In that sense, the cabinet’s decision will only serve the purpose of polarising the electorate on the sensitive topic of reservations. This, in turn, may help the government divert attention from issues on which it has found itself pushed to the wall.
The opposition has been unrelenting in its attack on the prime minister for failing to curb unemployment, rural distress and price hikes of essential commodities and questioned his role in negotiating the controversial Rafale aircraft deal with France.
In reality, the government is battling accusations of failing even to implement the current system of reservations and generating enough employment.
Only recently, Union minister Upendra Kushwaha resigned from the National Democratic Alliance citing the inaction of the Modi government on categorisation of Other Backward Classes (OBC). “The policy of bifurcation of OBC category has not been submitted by the committee headed by Justice G. Rohini,” he wrote. “It clearly indicates that the government is not serious, hence there is a fear and confusion amongst the OBC category.”
Kushwaha was referring to the Justice Rohini Commission, constituted in 2017 to suggest sub-categories within the OBC for reservation benefits. It was given its fourth extension late last year.
Similarly, Kushwaha wrote that confusion about the new roster system in university teachers’ recruitment has entirely stalled new appointments, freezing jobs in Indian higher education.
“The move cannot be upheld constitutionally. The government will face multiple roadblocks,” said V. Krishna Ananth, a lawyer and Professor of History at SRM University, Amravati.
“Firstly, article 340 of the constitution says that reservation could be given to socially and educationally backward class of citizens. Which means reservation can be given to a class of citizens, not a group within a class,” he said.
He added that multiple judgements since independence finally culminating in Indra Sawhney and others versus Union of India (1992) restricted reservation of jobs and seats to not more than 50%. He said that the government would need to amend Article 15, 16, and 340 to implement its decision but even that would be subject to judicial review.
“Eventually, the court review will explore whether such an amendment violates the basic structure of the constitution, as Kesavananda Bharati vs State of Kerala (1973) had upheld. The court will look into the matter by referring to the constituent assembly debates. It is clear from those debates that the criteria for reservation are social and educational background, not economic,” Ananth said.
He also said that the Mandal Commission kept in mind the economic standing of a group, but only as one of the criteria among others.
The only instance in India where reservation has exceeded the 50% limit is in Tamil Nadu, where reservation of seats can extend upto 69%. However, Ananth said that the Tamil Nadu reservation system was implemented before the Indra Sawhney case, and the government made an exception for the state through a constitutional amendment.

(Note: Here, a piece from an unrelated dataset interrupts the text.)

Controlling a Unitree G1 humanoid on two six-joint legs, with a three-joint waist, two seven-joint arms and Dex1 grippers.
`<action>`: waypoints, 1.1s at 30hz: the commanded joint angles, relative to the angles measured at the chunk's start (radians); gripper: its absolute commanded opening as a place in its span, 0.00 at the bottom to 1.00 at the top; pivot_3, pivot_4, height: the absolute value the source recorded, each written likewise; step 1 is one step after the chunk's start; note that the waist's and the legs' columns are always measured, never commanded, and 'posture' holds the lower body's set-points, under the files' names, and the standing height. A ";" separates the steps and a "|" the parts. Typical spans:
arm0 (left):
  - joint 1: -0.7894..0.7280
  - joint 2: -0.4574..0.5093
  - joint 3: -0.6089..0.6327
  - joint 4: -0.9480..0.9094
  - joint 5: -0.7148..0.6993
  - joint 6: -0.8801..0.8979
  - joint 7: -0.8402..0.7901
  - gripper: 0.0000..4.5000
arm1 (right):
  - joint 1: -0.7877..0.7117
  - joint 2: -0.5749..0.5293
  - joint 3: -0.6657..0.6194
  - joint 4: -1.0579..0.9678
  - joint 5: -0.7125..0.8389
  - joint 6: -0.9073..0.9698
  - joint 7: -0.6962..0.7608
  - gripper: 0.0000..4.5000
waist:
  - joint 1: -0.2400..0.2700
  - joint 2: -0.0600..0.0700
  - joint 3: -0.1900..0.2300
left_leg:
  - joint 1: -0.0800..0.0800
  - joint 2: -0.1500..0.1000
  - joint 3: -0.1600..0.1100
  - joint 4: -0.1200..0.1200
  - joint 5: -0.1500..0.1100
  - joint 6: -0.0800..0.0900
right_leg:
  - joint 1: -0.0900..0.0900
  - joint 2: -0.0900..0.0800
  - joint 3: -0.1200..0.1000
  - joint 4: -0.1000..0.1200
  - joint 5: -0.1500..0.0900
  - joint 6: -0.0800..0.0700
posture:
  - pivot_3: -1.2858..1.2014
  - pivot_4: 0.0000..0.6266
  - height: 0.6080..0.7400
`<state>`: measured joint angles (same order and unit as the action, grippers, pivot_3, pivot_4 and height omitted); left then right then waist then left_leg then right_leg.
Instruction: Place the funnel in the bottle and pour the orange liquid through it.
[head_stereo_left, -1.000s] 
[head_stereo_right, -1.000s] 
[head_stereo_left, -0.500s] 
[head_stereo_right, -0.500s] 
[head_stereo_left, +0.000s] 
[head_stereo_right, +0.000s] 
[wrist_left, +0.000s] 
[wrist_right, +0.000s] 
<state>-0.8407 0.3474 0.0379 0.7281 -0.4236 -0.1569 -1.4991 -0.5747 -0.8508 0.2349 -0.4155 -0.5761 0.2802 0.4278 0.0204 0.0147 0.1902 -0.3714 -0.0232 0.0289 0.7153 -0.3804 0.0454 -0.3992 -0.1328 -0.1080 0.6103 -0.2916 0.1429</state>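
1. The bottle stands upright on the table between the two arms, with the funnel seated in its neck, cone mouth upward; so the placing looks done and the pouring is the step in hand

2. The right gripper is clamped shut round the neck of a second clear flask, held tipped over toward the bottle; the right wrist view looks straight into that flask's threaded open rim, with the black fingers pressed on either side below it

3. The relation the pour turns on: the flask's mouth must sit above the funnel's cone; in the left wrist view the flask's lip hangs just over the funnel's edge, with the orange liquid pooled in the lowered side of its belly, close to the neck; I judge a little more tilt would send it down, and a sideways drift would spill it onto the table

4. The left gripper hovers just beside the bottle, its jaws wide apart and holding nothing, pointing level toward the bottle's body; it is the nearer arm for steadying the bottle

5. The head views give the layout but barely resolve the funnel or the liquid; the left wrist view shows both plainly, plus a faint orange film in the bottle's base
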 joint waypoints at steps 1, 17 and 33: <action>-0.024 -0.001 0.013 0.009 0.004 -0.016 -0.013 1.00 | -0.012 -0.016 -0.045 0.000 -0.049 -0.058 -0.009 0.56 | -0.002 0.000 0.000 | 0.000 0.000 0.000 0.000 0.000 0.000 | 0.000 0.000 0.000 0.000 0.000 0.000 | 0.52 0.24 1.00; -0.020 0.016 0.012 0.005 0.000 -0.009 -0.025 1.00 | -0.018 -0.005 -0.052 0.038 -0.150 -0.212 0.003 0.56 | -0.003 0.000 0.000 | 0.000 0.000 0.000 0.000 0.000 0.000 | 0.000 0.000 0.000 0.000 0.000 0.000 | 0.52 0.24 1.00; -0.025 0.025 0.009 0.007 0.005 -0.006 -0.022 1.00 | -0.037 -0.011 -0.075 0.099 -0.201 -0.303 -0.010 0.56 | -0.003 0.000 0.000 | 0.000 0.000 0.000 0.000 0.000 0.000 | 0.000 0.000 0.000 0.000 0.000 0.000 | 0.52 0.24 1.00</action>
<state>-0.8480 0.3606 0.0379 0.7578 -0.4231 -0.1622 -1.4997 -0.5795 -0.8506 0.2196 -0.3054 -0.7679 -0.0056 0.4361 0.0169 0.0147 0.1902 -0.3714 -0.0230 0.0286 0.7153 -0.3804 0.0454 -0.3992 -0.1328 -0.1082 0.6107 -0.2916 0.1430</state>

“Even that system is in question as appeals against it is pending in the Supreme Court,” he said.
In 2011, when the UPA-II government cleared a 4.5% minority quota within the existing 27% OBC quota for government jobs and universities – which remained unfulfilled – the BJP went after the Congress hammer and tongs. That was a quota within quota formula and the UPA government had the Sachar committee – which had explored the extremely backward status of Muslims in detail – as back up.
The saffron party, however, blew up the “Muslim appeasement” rhetoric so much against the move that the state’s commitment towards affirmative action stood questioned.
Now, the Modi government do not have a single study to enunciate the backwardness of upper caste groups, yet the BJP leaders see the union government’s move to extend reservation to them as a historic decision. Except that the obvious contradictions in the saffron party’s political rhetoric is there for everyone to see.